The Revolutions Will Be Tweeted

With YouTube videos, tweets and blog posts coming out of the Iranian capital in 2009, graduate student Eskander manually geo-tagged them, showing when and from where the media originated. Sometimes updated as fast as every minute, this was pure news — free of the filter of reporters, tape editors and news producers who usually decide what we learn and when we learn it.

“Social media provides an avenue for this communication to happen, and to be recorded in real time,” says Kawano. “Archiving this dialogue allows us to study any number of conversations that happened during the different critical phases of a crisis unfolding. It [gives us], in a sense, a transcript of an event — not from a singular perspective, but from a vast populace engaged in simultaneous chatter.”

The success of HyperCities Now in Eskander’s project prepared Presner, Kawano and Shepard — however unwittingly — for the tweets that were to come from Egypt and Libya a couple of years later, during the revolutions that took place after Tunisia set off the so-called Arab Spring.

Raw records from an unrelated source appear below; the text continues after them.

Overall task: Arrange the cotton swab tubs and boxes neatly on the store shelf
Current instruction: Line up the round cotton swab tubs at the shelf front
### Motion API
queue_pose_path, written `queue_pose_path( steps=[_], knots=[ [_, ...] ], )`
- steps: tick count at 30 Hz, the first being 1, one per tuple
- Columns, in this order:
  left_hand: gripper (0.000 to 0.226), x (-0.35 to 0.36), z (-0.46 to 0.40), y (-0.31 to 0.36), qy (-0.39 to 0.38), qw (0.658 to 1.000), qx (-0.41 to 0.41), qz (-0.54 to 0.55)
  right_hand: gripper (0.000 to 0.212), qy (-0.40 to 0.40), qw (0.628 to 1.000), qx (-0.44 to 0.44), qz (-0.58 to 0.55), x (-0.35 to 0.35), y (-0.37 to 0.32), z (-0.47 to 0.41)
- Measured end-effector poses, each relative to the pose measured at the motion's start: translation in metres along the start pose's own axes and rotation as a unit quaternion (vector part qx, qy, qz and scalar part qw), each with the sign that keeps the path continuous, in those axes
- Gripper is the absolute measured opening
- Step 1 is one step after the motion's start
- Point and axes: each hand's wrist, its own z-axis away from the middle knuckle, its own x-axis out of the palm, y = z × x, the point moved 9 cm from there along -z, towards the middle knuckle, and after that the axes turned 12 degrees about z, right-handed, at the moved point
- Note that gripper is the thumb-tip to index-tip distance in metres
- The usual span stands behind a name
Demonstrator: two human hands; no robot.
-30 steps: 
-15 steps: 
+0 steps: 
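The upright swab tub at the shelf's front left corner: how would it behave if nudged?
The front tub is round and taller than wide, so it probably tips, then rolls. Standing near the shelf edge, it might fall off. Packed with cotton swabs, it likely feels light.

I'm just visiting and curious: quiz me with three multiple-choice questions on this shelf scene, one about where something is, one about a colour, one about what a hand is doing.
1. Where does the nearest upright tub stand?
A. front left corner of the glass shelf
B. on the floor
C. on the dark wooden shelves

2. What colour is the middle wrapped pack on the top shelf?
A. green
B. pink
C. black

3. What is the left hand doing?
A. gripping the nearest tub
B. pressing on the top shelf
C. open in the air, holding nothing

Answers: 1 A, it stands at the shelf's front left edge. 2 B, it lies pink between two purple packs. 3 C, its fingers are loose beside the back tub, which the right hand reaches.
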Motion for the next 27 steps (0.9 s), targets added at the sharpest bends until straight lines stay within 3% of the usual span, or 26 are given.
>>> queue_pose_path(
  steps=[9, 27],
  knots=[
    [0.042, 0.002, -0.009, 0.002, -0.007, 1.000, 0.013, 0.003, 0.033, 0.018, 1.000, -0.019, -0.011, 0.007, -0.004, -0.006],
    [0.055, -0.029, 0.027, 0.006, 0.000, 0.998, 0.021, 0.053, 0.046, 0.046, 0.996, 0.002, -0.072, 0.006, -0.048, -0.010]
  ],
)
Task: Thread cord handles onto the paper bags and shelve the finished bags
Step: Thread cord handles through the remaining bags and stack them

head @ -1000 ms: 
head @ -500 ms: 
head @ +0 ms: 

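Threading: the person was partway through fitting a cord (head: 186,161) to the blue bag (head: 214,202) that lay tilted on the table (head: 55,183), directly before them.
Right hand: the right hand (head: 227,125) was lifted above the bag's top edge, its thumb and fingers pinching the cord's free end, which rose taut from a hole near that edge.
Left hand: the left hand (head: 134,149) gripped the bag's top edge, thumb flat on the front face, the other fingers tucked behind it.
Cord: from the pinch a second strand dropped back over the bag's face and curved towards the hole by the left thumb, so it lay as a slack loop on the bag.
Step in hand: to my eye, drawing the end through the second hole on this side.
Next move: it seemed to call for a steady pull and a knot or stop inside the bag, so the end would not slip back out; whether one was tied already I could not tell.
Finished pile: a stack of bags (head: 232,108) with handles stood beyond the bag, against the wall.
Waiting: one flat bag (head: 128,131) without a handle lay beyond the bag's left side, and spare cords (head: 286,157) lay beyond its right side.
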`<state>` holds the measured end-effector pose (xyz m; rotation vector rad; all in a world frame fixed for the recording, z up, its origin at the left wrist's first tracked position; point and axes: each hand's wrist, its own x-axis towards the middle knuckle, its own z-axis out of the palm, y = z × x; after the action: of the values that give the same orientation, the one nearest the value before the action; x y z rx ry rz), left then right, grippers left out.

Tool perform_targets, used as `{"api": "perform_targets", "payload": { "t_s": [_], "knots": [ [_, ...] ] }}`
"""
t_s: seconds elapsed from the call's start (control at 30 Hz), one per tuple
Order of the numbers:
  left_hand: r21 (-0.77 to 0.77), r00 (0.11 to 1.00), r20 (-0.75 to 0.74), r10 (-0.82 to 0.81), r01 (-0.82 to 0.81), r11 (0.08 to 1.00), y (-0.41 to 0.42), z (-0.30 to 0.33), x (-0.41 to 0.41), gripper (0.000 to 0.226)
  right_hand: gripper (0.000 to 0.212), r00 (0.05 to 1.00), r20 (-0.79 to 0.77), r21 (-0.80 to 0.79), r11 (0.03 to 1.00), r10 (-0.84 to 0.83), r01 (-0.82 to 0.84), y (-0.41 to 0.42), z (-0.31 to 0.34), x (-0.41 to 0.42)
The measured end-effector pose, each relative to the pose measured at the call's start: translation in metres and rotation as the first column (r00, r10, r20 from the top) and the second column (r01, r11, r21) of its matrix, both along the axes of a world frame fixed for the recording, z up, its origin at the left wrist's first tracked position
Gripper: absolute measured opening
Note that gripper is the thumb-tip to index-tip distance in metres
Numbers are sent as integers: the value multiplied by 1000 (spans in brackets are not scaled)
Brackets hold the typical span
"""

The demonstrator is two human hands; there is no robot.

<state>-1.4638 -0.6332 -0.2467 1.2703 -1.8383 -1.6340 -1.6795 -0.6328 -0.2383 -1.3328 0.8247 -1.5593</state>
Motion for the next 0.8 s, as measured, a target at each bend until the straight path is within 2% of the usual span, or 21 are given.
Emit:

Presner, Shepard and Kawano used hundreds of thousands of tweets from people on the streets of Cairo (and later, Benghazi) and a method of computerized cartography called “thick mapping” to report and archive what was happening, all from participants in real time, all digitized and all currently being analyzed. Presner, a self-described “techie-humanist,” has famously used thick mapping to create an online geodatabase that enables visitors to virtually explore the world’s great cities, layer by layer and era by era.

By studying the commonalities and contrasts between the Egyptian and Libyan tweets, digital investigators are looking for patterns and relationships between the uprisings and how they influenced each other. The researchers use the large data sets to seek inflection points within complex events that are happening in real time and have not reached a resolution. Social media and digital tools, UCLA researchers say, are making it all possible.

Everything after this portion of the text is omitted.